Instructions for the task ▸
Each record must be returned exactly, apart from the pictures, which stay out.

Excerpted records ▸
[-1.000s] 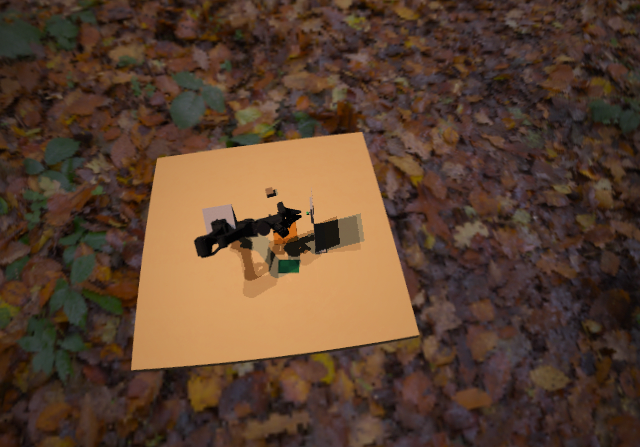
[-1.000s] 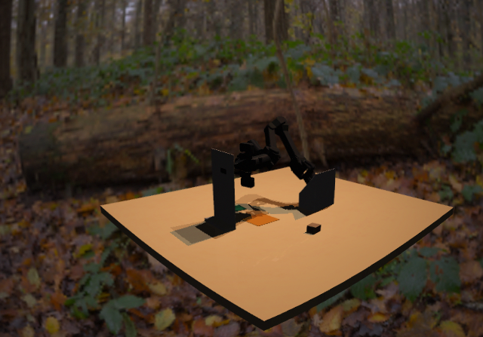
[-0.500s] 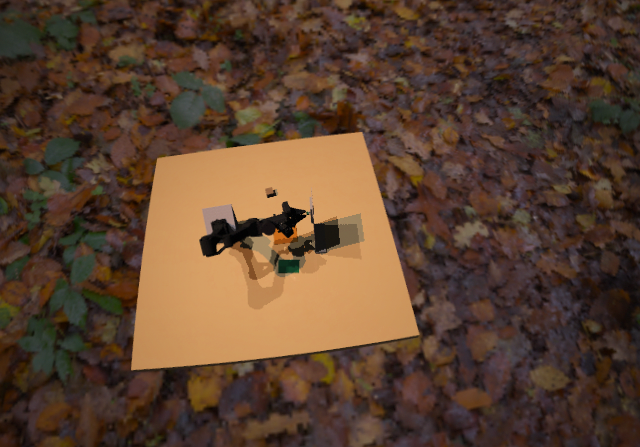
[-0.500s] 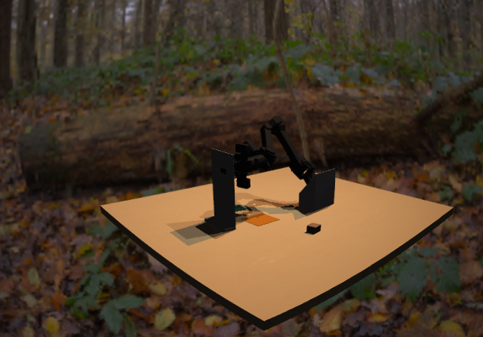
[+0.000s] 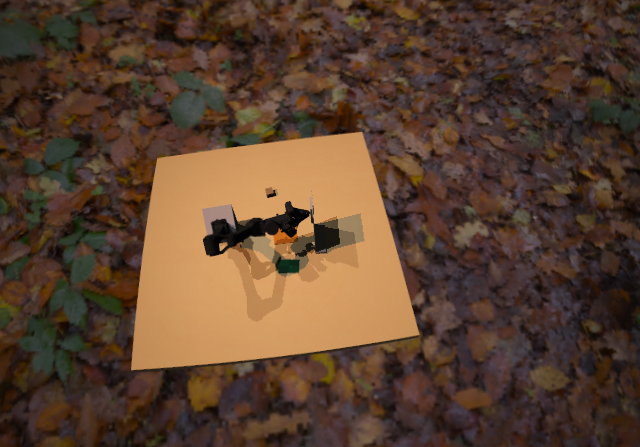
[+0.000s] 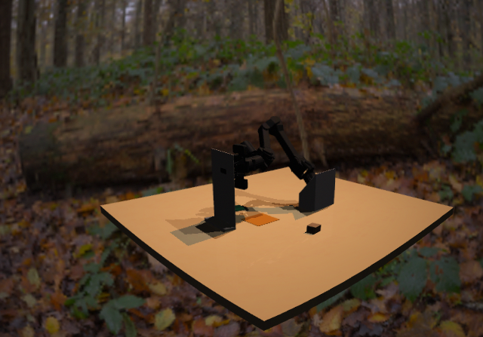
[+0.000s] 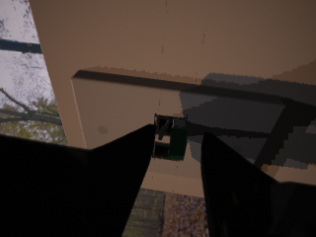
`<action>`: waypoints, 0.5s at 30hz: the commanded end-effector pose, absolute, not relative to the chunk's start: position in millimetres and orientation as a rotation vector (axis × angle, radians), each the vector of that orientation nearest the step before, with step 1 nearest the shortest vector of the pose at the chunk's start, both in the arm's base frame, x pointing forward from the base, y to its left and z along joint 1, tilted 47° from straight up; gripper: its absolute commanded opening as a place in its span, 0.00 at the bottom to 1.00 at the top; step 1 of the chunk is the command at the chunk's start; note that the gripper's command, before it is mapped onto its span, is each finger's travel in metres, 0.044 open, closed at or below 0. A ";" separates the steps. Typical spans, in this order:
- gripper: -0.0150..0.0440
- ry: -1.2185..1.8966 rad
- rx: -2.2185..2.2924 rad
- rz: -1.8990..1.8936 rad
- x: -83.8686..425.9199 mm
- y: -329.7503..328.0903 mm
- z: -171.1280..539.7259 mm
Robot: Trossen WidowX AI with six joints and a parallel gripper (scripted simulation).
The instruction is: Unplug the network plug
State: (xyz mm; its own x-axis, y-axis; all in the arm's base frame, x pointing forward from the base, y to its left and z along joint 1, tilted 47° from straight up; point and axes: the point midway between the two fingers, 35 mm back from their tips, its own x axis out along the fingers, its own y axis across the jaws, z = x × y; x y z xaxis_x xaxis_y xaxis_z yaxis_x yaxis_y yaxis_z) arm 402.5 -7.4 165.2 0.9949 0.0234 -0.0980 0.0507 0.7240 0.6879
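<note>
The upright panel (image 5: 312,207) (image 6: 224,197) (image 7: 118,111) stands on the table. The green plug (image 7: 178,144) sits at the dark socket opening in the wrist view, and the thin tab is too small to make out clearly. My gripper (image 5: 309,215) (image 7: 179,135) is partly open at the panel's face. Its fingertips are on either side of the plug, with a visible gap between the plug and the right finger. In the exterior view the panel hides the fingertips. An orange square (image 5: 281,238) (image 6: 260,219) lies flat on the table below the arm.
A dark green rectangle (image 5: 288,266) (image 6: 241,207) lies near the orange square. A small dark block (image 5: 270,192) (image 6: 313,228) is on the table on the other side of the arm. A plate-like stand (image 5: 219,213) (image 6: 324,191) is by the arm's base.
</note>
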 end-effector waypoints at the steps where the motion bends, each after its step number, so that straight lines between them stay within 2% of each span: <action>1: 0.43 0.100 0.758 -0.006 403.9 -6.5 166.5; 15: 0.27 0.100 0.758 -0.006 403.9 -6.5 166.5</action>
State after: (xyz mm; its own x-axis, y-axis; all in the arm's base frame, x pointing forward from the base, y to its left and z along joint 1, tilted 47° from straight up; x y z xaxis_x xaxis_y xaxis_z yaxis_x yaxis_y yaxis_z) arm 403.6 -6.4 166.1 0.9950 0.0309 -0.0947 0.0430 0.7241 0.6883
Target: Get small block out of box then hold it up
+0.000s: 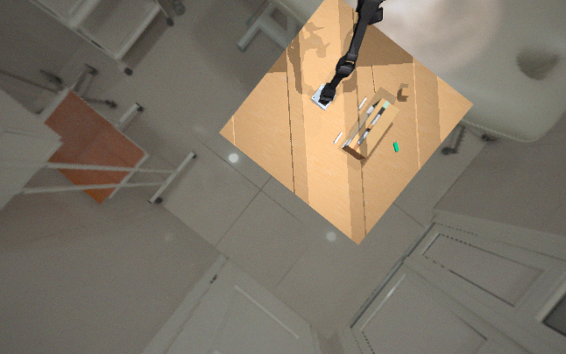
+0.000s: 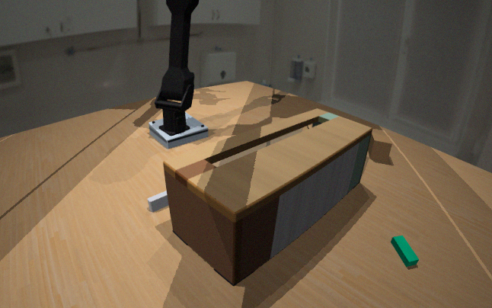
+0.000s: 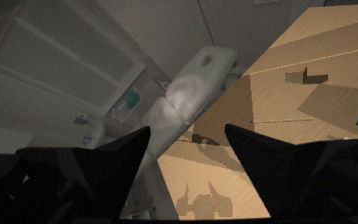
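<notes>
The box (image 1: 381,125) (image 2: 297,149) stands upright on the table, with a long slot in its top, a reddish-brown end and a pale green end. Its clear front faces away from the exterior camera; no block can be made out on the shelf. A small green block (image 1: 396,146) (image 2: 404,251) lies on the table behind the box, apart from it. My gripper (image 3: 187,128) is open with nothing between its fingers in the wrist view. It is raised above the table, away from the box; the top and exterior views do not show its fingers.
A small brown block-like object (image 1: 402,95) (image 2: 381,150) stands near the box's pale green end. Two white strips lie in front of the box, one near the brown end (image 1: 337,138) (image 2: 158,200), the other farther along (image 1: 362,103). The arm's base plate (image 1: 318,100) (image 2: 198,133) is beyond them.
</notes>
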`<state>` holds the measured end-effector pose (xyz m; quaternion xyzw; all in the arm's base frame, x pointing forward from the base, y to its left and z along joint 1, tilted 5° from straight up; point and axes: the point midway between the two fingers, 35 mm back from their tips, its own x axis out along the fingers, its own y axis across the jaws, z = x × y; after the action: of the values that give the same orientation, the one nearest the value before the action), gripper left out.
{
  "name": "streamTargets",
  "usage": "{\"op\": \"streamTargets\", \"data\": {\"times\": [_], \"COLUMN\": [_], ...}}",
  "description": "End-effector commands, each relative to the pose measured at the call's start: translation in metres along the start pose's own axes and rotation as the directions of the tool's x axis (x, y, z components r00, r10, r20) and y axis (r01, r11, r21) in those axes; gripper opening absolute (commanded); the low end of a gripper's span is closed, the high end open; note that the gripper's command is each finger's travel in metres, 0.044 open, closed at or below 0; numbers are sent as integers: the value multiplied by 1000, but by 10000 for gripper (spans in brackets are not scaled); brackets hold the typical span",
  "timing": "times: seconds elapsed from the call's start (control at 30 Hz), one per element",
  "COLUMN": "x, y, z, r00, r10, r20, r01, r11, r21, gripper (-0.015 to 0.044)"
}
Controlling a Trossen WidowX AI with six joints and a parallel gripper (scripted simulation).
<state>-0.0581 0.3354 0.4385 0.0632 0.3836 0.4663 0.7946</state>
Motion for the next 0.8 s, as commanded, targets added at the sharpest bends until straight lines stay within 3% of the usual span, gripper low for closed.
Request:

Answer for this exercise ▸
[-1.000s] 
[-1.000s] 
[-0.500s] 
[-0.500s] 
[+0.000s] 
[+0.000s] 
[+0.000s] 
`<action>`: waypoints, 0.5s at 30hz: the commanded end-effector pose, absolute, not relative to the chunk's start: position in millimetres and orientation as a rotation vector (axis × angle, radians), each the vector of that orientation nearest the step before, with step 1 nearest the shortest vector of the pose at the chunk's start, both in the arm's base frame, x pointing forward from the base, y to its left and z along joint 1, tilted 47° from straight up; gripper: its absolute commanded opening as a place in its span, 0.00 at the bottom to 1.00 at the top; step 1 of the chunk is the command at the chunk's start; note that the gripper's command, before it is mapped onto its span, is each finger's travel in metres, 0.044 open, closed at or below 0. A ";" separates the steps. Typical spans, in this order:
- gripper: -0.0150..0.0440
- ry: -1.2185..1.8966 rad
- rx: -2.2185..2.2924 rad
- rz: -1.8990..1.8936 rad
- x: -83.8686..425.9199 mm
- y: -329.7503..328.0903 mm
- z: -171.1280..539.7259 mm
Robot: Trossen WidowX AI with six joints and a parallel gripper (scripted simulation).
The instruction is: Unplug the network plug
State: (xyz mm; its own x-axis, y-axis; all in the arm's base frame, x pointing forward from the base, y to its left and z along joint 1, tilted 47° from straight up; point and axes: the point midway between the two fingers, 35 mm back from their tips, its own x axis out along the fingers, its own y axis across the jaws, z = x × y; x y z xaxis_x xaxis_y xaxis_z yaxis_x yaxis_y yaxis_z) arm 402.5 -7.4 165.2 0.9949 0.0234 -0.0980 0.0507 0.7240 0.6879
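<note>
The upright panel (image 5: 312,207) (image 6: 224,197) (image 7: 118,111) stands on the table. The green plug (image 7: 178,144) sits at the dark socket opening in the wrist view, and the thin tab is too small to make out clearly. My gripper (image 5: 309,215) (image 7: 179,135) is partly open at the panel's face. Its fingertips are on either side of the plug, with a visible gap between the plug and the right finger. In the exterior view the panel hides the fingertips. An orange square (image 5: 281,238) (image 6: 260,219) lies flat on the table below the arm.
A dark green rectangle (image 5: 288,266) (image 6: 241,207) lies near the orange square. A small dark block (image 5: 270,192) (image 6: 313,228) is on the table on the other side of the arm. A plate-like stand (image 5: 219,213) (image 6: 324,191) is by the arm's base.
</note>
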 end-effector waypoints at the steps where the motion bends, each after its step number, so that straight lines between them stay within 2% of each span: <action>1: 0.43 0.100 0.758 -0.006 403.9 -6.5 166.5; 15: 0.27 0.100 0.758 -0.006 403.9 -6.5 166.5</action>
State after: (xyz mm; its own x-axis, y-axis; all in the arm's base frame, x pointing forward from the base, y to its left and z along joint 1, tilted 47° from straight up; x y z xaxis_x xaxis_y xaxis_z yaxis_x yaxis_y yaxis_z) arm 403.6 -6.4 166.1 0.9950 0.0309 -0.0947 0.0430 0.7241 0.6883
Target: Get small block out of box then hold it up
+0.000s: 
+0.000s: 
+0.000s: 
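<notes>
The box (image 1: 381,125) (image 2: 297,149) stands upright on the table, with a long slot in its top, a reddish-brown end and a pale green end. Its clear front faces away from the exterior camera; no block can be made out on the shelf. A small green block (image 1: 396,146) (image 2: 404,251) lies on the table behind the box, apart from it. My gripper (image 3: 187,128) is open with nothing between its fingers in the wrist view. It is raised above the table, away from the box; the top and exterior views do not show its fingers.
A small brown block-like object (image 1: 402,95) (image 2: 381,150) stands near the box's pale green end. Two white strips lie in front of the box, one near the brown end (image 1: 337,138) (image 2: 158,200), the other farther along (image 1: 362,103). The arm's base plate (image 1: 318,100) (image 2: 198,133) is beyond them.
</notes>
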`<state>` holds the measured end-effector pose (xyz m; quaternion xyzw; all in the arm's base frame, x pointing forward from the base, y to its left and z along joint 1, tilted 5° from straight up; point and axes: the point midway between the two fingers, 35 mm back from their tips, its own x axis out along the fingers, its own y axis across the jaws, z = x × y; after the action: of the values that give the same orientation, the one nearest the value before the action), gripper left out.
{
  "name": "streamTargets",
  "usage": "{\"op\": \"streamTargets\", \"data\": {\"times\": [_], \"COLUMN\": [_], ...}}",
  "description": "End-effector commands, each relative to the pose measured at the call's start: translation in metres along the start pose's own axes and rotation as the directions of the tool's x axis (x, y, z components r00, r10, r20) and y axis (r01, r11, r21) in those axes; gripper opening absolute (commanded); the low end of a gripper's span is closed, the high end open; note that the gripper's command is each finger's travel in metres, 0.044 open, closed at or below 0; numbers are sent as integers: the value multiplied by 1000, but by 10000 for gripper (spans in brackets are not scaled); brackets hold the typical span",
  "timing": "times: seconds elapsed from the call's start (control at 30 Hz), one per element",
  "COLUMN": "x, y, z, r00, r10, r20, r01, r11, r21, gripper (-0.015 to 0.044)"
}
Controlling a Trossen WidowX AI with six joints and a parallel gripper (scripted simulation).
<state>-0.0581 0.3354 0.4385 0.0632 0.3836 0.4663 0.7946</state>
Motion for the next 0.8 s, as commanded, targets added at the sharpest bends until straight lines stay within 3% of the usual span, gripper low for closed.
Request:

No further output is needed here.